Numbers Aren’t Everything on Social Media

You can choose to monetize your blog any number of different ways. Starting with ad networks like Google AdSense is a very common practice, as is promoting a variety of products and services through affiliate marketing. As your site continues to grow, you may be able to attract another revenue stream, one that can be both a lot of fun and potentially very lucrative.

Working with Companies for Fun and Profit

Whether you call it sponsored content, co-branded collaboration, or brand ambassadorship, you can partner up with companies and organizations on a one-to-one basis for private advertising opportunities. This form of “native advertising” is increasingly common among blogs in a range of niches.

Bloggers get invited to special preview events, for example, or they may be offered new and exciting products to sample and review. This can be accompanied by a social media campaign using a particular hashtag, sometimes in tandem with other bloggers in the same or related verticals.

audience

The assumption that many bloggers have is that they need to boast very impressive numbers in order to get on the radar of PR departments and PR companies. They assume that they need tens of thousands of followers on Twitter and Instagram. While it certainly doesn’t hurt to look popular and to demonstrate the size of your audience, numbers aren’t everything.

Looking Beyond Follower Counts

I had a conversation with a public relations professional the other day and she offered a very important insight for any blogger who wishes to get on these lists for free trips, free product samples and potentially lucrative sponsorship deals. In addition to the number of fans and followers, two other criteria are arguably even more important.

First, the PR company (or the PR department of a company) could be interested in reaching a very particular demographic within a specific niche. Even if someone has a relatively smaller audience, but that audience is exactly the demographic the PR company is trying to reach, you could be a very attractive candidate.
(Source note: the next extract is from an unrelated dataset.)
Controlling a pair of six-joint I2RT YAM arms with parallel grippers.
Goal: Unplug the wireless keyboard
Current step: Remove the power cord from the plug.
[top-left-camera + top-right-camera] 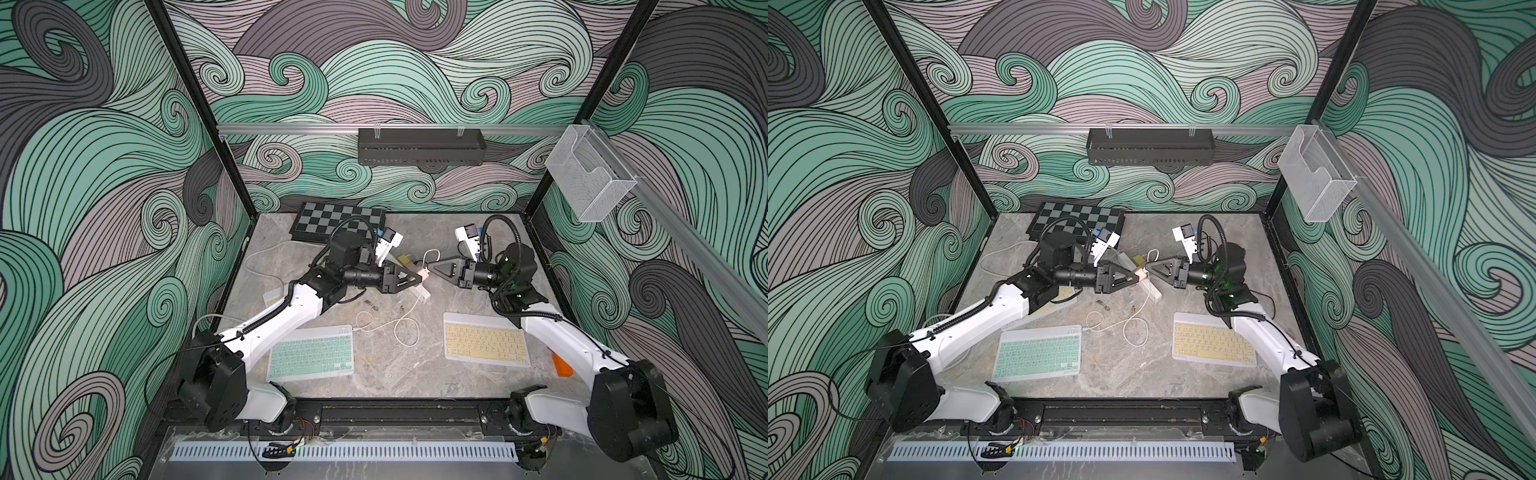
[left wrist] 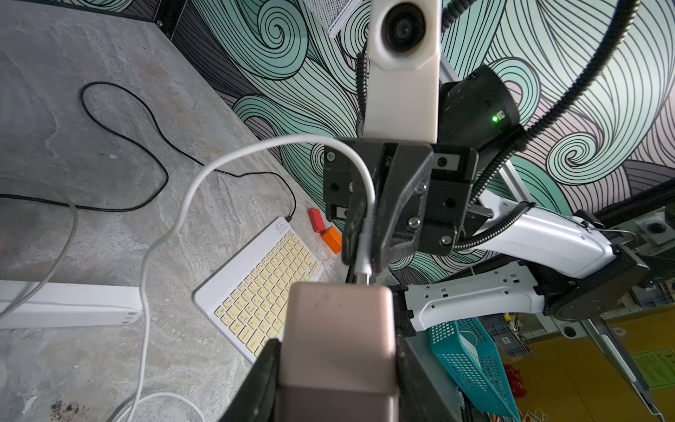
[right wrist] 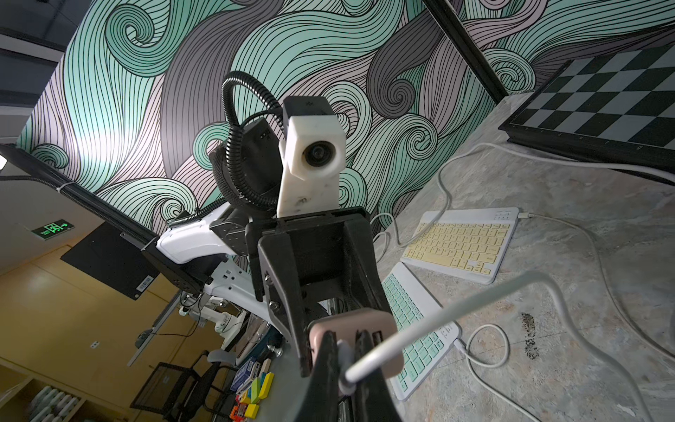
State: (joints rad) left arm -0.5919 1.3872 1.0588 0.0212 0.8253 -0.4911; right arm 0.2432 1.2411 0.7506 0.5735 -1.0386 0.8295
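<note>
Charger (image 2: pixel 338 339) is clamped in left gripper (image 1: pixel 417 284) at frame ctr as anchor; cable plug (image 2: pixel 363 268) is pinched by closed right gripper (image 1: pixel 432 271), prob. to be pulled free.

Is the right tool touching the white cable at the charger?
Touching. Right wrist view shows the right tool pinching the white cable beside the pink charger.

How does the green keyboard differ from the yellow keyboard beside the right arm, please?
Keys: the green keyboard has mint keys, the yellow keyboard pale yellow ones. Cable: a white cable plugs into the green keyboard's corner; in the left wrist view a black cable reaches the yellow keyboard's corner. Both are compact, white-framed and lie flat on the table.
</note>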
They might be looking for stay-at-home dads in California, for example, or food bloggers who specialize in Japanese cuisine. This is why it is important that you know who you are (and who you aren’t) in your role as a blogger. You need to know how to position and how to market yourself (and your blog) to these companies. If you can demonstrate the right “fit,” you can get on their radar.

An Audience That Cares

The second, and perhaps even more important characteristic, is engagement. PR professionals want to see that you have an engaged audience, one that likes, comments and shares your content. This helps to further extend your reach to a secondary audience: the people who are the fans and followers of your fans and followers. Readers that care and engage are far more valuable that passive followers who keep on scrolling (or who might be non-human bots).

The company that is looking to extend its brand presence and to boost its brand awareness in the marketplace is far more interested in the blogger with 1,000 engaged followers than the blogger with 10,000 followers but no likes or comments. In this sense, it is still a numbers game, except you should be thinking in terms of percentages rather than the raw number of followers.

How engaged is your audience? How many likes or retweets are you getting? Are you getting comments on Facebook on a regular basis?

Keep an eye on those Facebook insights, work toward creating more “viral” content on social media that increases likes and comments, and remember that you are not too small of a fish for companies and brands to care. You just need to position your blog and show that your audience will really appreciate and “like” the co-branded content.